> [Task details]
Exactly as written, set down the lines from the top of the entries through the line bearing "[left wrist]", with every picture left out.

== Exercise data

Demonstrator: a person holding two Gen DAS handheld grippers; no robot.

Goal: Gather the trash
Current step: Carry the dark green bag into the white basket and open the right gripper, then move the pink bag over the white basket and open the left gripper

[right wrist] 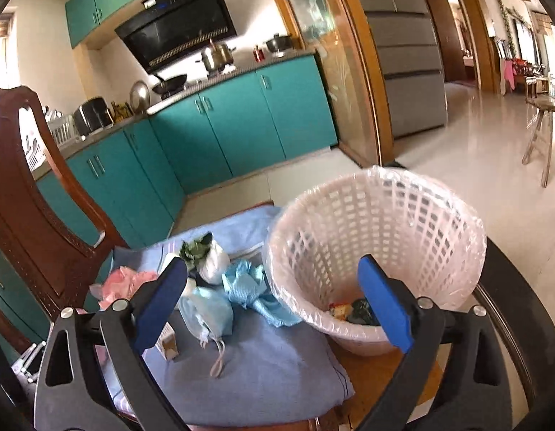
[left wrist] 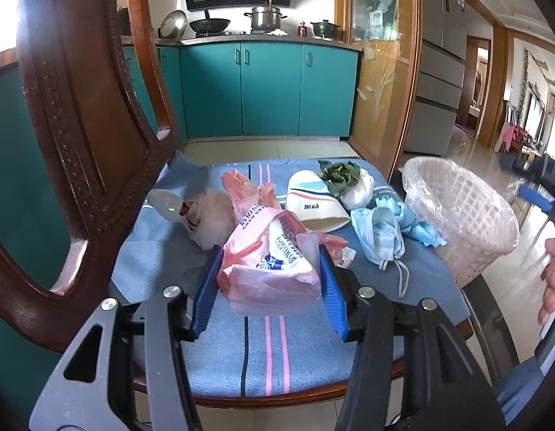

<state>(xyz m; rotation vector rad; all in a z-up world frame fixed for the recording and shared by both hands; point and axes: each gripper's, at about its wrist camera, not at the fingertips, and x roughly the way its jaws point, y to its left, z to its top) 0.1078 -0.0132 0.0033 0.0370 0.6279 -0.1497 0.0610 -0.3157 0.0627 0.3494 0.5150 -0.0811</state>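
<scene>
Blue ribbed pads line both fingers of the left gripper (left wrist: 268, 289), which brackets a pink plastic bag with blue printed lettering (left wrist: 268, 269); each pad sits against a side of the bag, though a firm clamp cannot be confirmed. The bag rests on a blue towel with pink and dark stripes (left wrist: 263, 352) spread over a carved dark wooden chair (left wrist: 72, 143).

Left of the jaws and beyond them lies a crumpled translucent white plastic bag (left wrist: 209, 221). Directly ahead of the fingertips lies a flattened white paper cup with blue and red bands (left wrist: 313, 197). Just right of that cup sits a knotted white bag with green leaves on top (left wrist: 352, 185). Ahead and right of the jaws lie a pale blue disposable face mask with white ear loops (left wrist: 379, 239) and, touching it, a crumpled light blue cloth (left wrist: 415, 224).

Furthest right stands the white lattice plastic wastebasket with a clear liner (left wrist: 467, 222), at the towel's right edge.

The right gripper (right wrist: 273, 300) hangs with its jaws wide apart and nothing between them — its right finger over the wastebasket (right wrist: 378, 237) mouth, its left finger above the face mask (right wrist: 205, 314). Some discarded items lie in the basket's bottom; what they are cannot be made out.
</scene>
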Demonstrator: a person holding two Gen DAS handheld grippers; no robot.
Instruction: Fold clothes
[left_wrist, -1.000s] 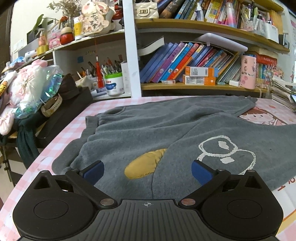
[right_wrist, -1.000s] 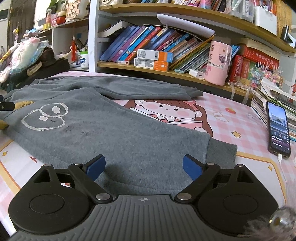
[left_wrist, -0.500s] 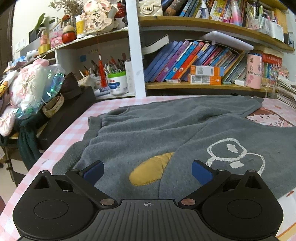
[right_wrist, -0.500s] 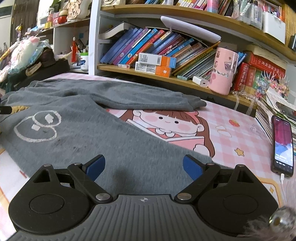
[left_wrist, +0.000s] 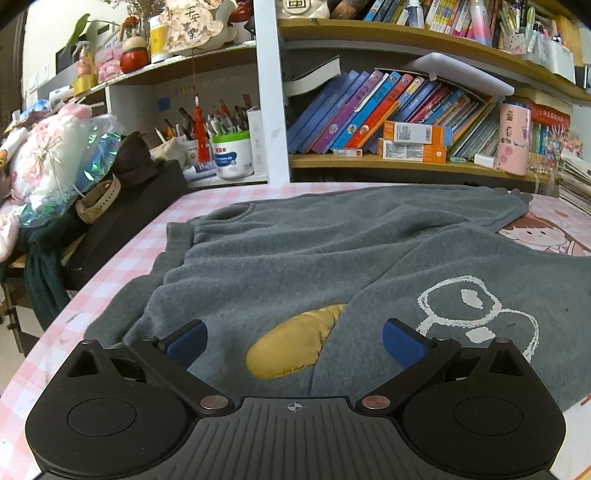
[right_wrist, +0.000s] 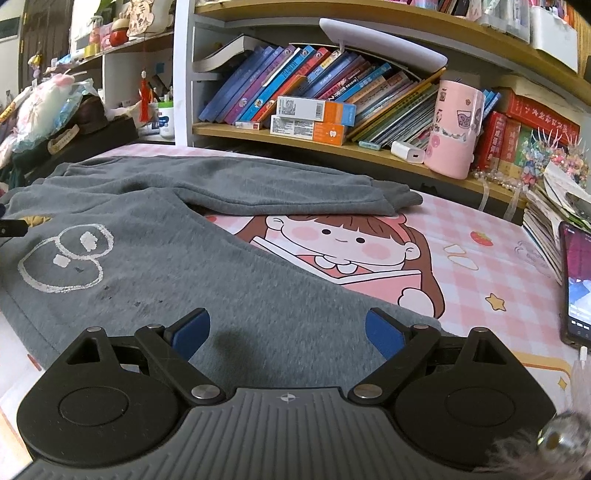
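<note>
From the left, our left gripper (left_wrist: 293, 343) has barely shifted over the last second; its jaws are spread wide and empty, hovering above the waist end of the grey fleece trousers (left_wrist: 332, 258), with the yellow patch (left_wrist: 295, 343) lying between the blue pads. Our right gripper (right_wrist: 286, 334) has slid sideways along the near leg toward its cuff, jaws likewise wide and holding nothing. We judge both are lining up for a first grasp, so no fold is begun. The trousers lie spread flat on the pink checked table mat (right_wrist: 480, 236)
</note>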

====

> [The completed task]
Demonstrator: a person holding two Gen DAS handheld grippers; no robot.

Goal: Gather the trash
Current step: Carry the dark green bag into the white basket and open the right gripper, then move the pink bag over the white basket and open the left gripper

[right wrist] 
[left wrist] 

There is nothing further to add to the answer.